ACTIVITY: Transcribe exactly the line that contains "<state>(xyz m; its" and all lines following it to the end of the material below; omit everything else.

DATASET EXTRACT:
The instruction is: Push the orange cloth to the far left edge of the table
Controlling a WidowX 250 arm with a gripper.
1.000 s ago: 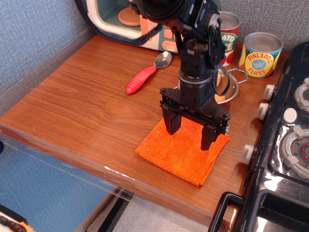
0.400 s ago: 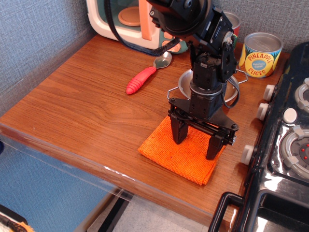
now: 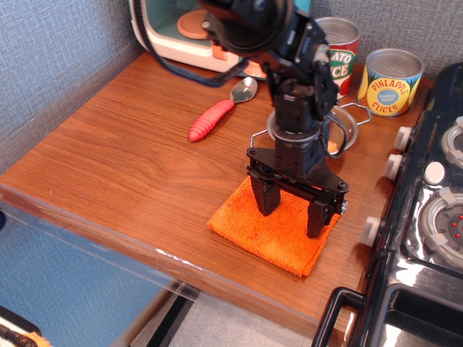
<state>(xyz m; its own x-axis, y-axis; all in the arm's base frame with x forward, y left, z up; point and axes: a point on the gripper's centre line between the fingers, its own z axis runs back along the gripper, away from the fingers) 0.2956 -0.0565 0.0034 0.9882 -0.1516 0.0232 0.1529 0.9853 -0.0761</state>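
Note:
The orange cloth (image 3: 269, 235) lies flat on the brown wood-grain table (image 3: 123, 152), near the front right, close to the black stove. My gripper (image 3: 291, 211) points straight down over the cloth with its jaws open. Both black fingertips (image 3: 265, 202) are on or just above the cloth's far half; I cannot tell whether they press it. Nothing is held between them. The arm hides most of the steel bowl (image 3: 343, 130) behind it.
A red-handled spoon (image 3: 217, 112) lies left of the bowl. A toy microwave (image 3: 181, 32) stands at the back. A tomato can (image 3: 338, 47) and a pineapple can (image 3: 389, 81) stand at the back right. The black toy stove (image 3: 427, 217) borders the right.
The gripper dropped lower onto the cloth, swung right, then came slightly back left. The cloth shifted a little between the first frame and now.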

REPLY TO THE TASK:
<state>(xyz m; its own x-axis, y-axis; all in the arm's base frame with x forward, y left, z up; point and axes: a point on the gripper's centre line between the fingers, its own z axis runs back along the gripper, away from the fingers) 0.2956 -0.0565 0.0034 0.9882 -0.1516 0.0232 0.1529 0.9853 -0.0761</state>
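Note:
The orange cloth (image 3: 269, 235) lies flat on the brown wood-grain table (image 3: 123, 152), near the front right, close to the black stove. My gripper (image 3: 291, 211) points straight down over the cloth with its jaws open. Both black fingertips (image 3: 265, 202) are on or just above the cloth's far half; I cannot tell whether they press it. Nothing is held between them. The arm hides most of the steel bowl (image 3: 343, 130) behind it.
A red-handled spoon (image 3: 217, 112) lies left of the bowl. A toy microwave (image 3: 181, 32) stands at the back. A tomato can (image 3: 338, 47) and a pineapple can (image 3: 389, 81) stand at the back right. The black toy stove (image 3: 427, 217) borders the right.
The gripper dropped lower onto the cloth, swung right, then came slightly back left. The cloth shifted a little between the first frame and now.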

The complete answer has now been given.